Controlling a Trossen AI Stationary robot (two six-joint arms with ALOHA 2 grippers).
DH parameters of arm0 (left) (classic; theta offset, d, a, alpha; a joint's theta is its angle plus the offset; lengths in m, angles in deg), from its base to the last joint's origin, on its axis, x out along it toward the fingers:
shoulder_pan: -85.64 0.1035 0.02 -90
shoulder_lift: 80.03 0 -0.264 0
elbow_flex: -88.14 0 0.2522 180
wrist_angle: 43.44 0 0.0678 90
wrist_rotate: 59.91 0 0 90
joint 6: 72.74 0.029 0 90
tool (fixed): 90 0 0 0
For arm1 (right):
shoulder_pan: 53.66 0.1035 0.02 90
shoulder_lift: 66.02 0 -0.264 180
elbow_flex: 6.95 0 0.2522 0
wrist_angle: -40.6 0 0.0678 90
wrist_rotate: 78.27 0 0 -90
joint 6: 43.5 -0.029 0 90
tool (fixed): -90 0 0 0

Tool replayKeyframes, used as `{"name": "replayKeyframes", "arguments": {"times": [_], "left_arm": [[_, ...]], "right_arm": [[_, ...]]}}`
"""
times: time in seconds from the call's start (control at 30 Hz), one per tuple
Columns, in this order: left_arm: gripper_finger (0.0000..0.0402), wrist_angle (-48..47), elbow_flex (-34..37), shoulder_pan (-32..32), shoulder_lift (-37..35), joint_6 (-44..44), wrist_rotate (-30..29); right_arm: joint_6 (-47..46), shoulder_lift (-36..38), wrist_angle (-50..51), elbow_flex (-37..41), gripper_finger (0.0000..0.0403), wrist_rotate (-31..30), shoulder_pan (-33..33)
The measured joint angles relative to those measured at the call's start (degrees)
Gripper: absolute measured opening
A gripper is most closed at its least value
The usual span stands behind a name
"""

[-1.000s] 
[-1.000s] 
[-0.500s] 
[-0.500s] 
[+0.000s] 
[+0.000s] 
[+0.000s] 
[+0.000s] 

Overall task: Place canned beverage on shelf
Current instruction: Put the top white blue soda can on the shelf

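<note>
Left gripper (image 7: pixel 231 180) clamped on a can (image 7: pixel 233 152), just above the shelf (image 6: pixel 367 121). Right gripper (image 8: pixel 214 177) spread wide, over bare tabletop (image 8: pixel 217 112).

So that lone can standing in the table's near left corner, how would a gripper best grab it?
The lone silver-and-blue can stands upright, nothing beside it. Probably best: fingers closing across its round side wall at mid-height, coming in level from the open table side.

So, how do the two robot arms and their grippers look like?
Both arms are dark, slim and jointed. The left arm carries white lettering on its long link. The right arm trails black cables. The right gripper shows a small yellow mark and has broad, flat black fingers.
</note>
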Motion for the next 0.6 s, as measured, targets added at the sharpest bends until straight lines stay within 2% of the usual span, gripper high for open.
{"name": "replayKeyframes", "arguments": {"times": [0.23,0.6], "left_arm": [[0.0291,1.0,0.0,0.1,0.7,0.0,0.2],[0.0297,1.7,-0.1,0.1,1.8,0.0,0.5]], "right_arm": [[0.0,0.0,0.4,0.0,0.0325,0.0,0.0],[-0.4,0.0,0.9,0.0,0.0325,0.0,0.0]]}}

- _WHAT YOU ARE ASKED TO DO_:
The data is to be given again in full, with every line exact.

- _RESULT_:
Controlling a Trossen AI Stationary robot (two six-joint arms with ALOHA 2 grippers).
DH parameters of arm0 (left) (classic; theta offset, d, a, alpha; a joint's theta is its angle plus the offset; lengths in m, angles in deg), from its base to the last joint's origin, on its axis, x out along it toward the fingers:
shoulder_pan: -85.64 0.1035 0.02 -90
shoulder_lift: 80.03 0 -0.264 0
elbow_flex: -88.14 0 0.2522 180
wrist_angle: 43.44 0 0.0678 90
wrist_rotate: 59.91 0 0 90
joint 6: 72.74 0.029 0 90
tool (fixed): 90 0 0 0
For arm1 (right):
shoulder_pan: 53.66 0.1035 0.02 90
shoulder_lift: 66.02 0 -0.264 180
elbow_flex: 6.95 0 0.2522 0
wrist_angle: -40.6 0 0.0678 90
wrist_rotate: 78.27 0 0 -90
joint 6: 43.5 -0.029 0 90
tool (fixed): -90 0 0 0

Tool replayKeyframes, used as `{"name": "replayKeyframes", "arguments": {"times": [_], "left_arm": [[_, ...]], "right_arm": [[_, ...]]}}`
"""
times: time in seconds from the call's start (control at 30 Hz), one per tuple
Columns, in this order: left_arm: gripper_finger (0.0000..0.0402), wrist_angle (-48..47), elbow_flex (-34..37), shoulder_pan (-32..32), shoulder_lift (-37..35), joint_6 (-44..44), wrist_rotate (-30..29); right_arm: joint_6 (-47..46), shoulder_lift (-36..38), wrist_angle (-50..51), elbow_flex (-37..41), gripper_finger (0.0000..0.0403), wrist_rotate (-31..30), shoulder_pan (-33..33)
The measured joint angles relative to those measured at the call's start (degrees)
Gripper: absolute measured opening
A gripper is most closed at its least value
The usual span stands behind a name
"""

[-1.000s] 
[-1.000s] 
[-0.500s] 
[-0.500s] 
[+0.000s] 
[+0.000s] 
[+0.000s] 
[+0.000s] 

Overall task: Place canned beverage on shelf
Current instruction: Put the top white blue soda can on the shelf

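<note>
Left gripper (image 7: pixel 231 180) clamped on a can (image 7: pixel 233 152), just above the shelf (image 6: pixel 367 121). Right gripper (image 8: pixel 214 177) spread wide, over bare tabletop (image 8: pixel 217 112).

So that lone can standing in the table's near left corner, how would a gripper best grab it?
The lone silver-and-blue can stands upright, nothing beside it. Probably best: fingers closing across its round side wall at mid-height, coming in level from the open table side.

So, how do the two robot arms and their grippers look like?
Both arms are dark, slim and jointed. The left arm carries white lettering on its long link. The right arm trails black cables. The right gripper shows a small yellow mark and has broad, flat black fingers.
</note>
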Motion for the next 0.6 s, as measured, targets added at the sharpest bends until straight lines stay within 2% of the usual span, gripper high for open.
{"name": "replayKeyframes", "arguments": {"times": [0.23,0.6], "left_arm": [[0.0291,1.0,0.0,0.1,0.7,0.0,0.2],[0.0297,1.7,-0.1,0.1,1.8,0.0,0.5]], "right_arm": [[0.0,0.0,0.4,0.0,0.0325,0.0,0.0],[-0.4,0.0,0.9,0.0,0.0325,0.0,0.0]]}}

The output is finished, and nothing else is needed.